Maybe I will one day. But for now I've found another solution, one that I can't believe I never used before. See, I have some power tools, and also lots of old lumber, and it takes maybe 45 seconds to turn six feet of old pressure-treated decking into two or three top-quality professional-looking stakes. A run through the circular saw to strip a one-by-one length, then zip zip on the miter saw at a 45° angle for a little point. I made some yesterday to stake up the corn which, unexpectedly, mostly blew down in a violent thunderstorm the other night. Not all the stalks broke. I don't know how long my new homemade stakes will last, but they look pretty nice now and even if they do fail to go the distance I've got plenty of wood to make some new ones next season!

holy week

I had kind of a tough Holy Week. On Palm Sunday we had somebody "Zoom Bomb" our church service—a ridiculous name for the kind of dumb prank that's unfortunately entirely commonplace on the internet. But lots of people on Zoom now aren't used to the internet, so they reacted very strongly to the intrusion. Besides making everybody on the church staff do more work as we struggled to plan a safer service for Easter, it also prompted lots more people to question whether they, or anyone, should be using Zoom at all. That question is very troubling to me for lots of reasons, the most salient being that I need to keep using Zoom myself, and I need other people to use it too, or else I might go crazy. So that made for a stressful week. Then on Saturday morning one of our chickens got taken by a fox or a coyote or something... we didn't see, but we noticed her missing a little later and we noticed lots of feathers all over the yard. I'm not always hit super hard when one of the hens dies, but this one was tough. I was feeling pretty sad to begin with, which obviously played a part. And then too in this pandemic time we were glad to always have plenty of eggs, including lots to give away to friends and neighbors; being down one hen won't cut the output too much, but with things as they are I still wish we had nine hens laying instead of eight.

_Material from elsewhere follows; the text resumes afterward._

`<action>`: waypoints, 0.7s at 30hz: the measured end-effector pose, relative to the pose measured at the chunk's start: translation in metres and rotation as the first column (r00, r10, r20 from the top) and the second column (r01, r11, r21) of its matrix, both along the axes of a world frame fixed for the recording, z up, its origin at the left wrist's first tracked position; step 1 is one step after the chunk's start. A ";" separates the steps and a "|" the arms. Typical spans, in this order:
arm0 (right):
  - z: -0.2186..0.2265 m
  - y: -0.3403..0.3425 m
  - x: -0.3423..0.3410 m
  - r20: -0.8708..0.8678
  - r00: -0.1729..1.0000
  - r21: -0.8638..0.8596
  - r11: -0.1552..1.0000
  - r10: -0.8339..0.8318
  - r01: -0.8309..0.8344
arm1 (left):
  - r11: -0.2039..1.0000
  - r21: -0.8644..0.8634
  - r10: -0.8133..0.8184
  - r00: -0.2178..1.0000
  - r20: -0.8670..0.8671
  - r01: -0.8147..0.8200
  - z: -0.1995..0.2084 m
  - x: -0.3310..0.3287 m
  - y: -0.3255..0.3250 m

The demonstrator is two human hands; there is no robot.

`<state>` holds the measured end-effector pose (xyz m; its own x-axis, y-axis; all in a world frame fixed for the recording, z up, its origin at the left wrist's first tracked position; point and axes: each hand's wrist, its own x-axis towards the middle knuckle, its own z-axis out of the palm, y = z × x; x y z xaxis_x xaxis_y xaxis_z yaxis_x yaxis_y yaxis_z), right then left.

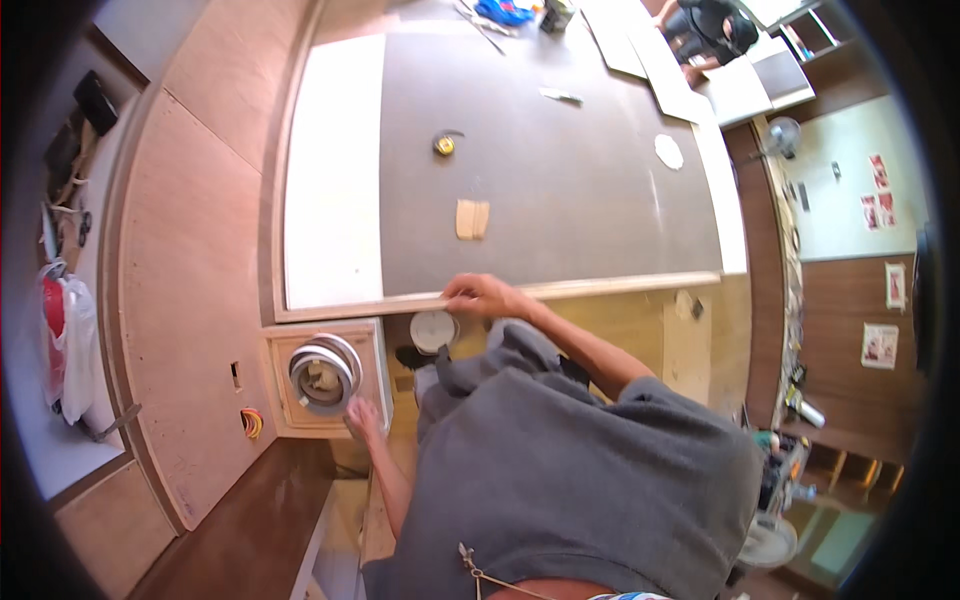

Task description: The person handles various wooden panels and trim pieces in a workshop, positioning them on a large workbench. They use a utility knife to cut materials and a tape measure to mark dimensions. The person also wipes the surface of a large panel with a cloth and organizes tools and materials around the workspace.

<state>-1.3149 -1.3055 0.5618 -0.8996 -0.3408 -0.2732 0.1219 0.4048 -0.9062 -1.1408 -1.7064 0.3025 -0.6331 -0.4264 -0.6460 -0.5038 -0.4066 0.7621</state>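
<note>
My left hand (363,417) is low at the right side of a roll of white banding strip (325,374). Its fingers are blurred, so I cannot make out whether they grip the roll. The coiled roll lies on a small wooden box (281,405), with some crumpled tan material in its middle. My right hand (480,295) is at the near edge of a large panel-topped table (560,170), its fingers curled and pressed together at the pale wooden edge strip (600,289). What is between those fingers is hidden. A round white lid or container (433,331) stands just below that hand.
On the tabletop lie a yellow tape measure (444,146), a tan cardboard piece (472,220), a utility knife (561,96) and a white round patch (669,152). A tall wooden panel (190,300) stands at left. Another person (710,35) works at the far right. A fan (783,136) stands right.
</note>
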 end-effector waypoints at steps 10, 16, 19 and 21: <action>0.316 0.089 0.016 -0.950 0.152 -0.297 0.639 -0.274 -0.709 | 0.999 -0.028 -0.001 0.883 0.469 0.016 0.002 0.176 0.182; 0.323 0.166 0.043 -0.813 0.324 -0.571 0.555 -0.484 -0.604 | 0.985 -0.052 -0.129 0.913 0.387 0.162 0.008 0.118 0.231; 0.318 0.184 0.055 -0.764 0.293 -0.626 0.547 -0.575 -0.557 | 0.969 -0.092 -0.189 0.925 0.330 0.231 0.016 0.078 0.234; 0.315 0.194 0.059 -0.773 0.265 -0.609 0.557 -0.577 -0.565 | 0.962 -0.116 -0.205 0.933 0.295 0.248 0.026 0.055 0.236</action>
<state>-1.2556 -1.1111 0.8770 -0.2590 0.1660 0.9515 -0.9047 -0.3868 -0.1788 -1.0859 -1.4701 0.3286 -0.5290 -0.3976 -0.7497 -0.7688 -0.1496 0.6218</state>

Then despite all that, Easter was lovely. Maybe I'll write about that tomorrow.

I made some things

When we started social distancing I felt like I had all the time in the world. Just think of everything I was going to get done around the house and in the garden! But actually it turns out that I still have to do my job, and help lead our homeschool group, and keep in touch with my friends... and all those things are more complicated now. Since I care about them, though, I'm hanging in there and trying to make them work by making more work for myself. Like in my job as a Kids Church pastor. How do I pastor kids when I can't see them? I started out by just putting my weekly stories online, which added maybe three minutes of work to what I was already doing anyway. Then when I got a little experience on Zoom I realized I could do Zoom meetings on Sunday mornings; the first of those was this past Sunday. That took some prep. But I was also thinking about the kids who couldn't do videoconferencing... how could I make the story engaging to them? So I made a video version. And since there's no way I can get through a six minute story without a mistake or an interruption I had to do multiple takes, and edit them together. It took about five hours overall. Take a look and tell me if you think it was worth it!

At the same time, I mentioned to the homeschool group that I was thinking of doing something around poetry with the boys for April (which is National Poetry Month, of course!). I may have used the word "curriculum" and offered to share it with them. When there was some interest I actually had to come up with something concrete for them to look at! Here that is. I have three daily activities done so far... the other 19 will come pretty easily, right?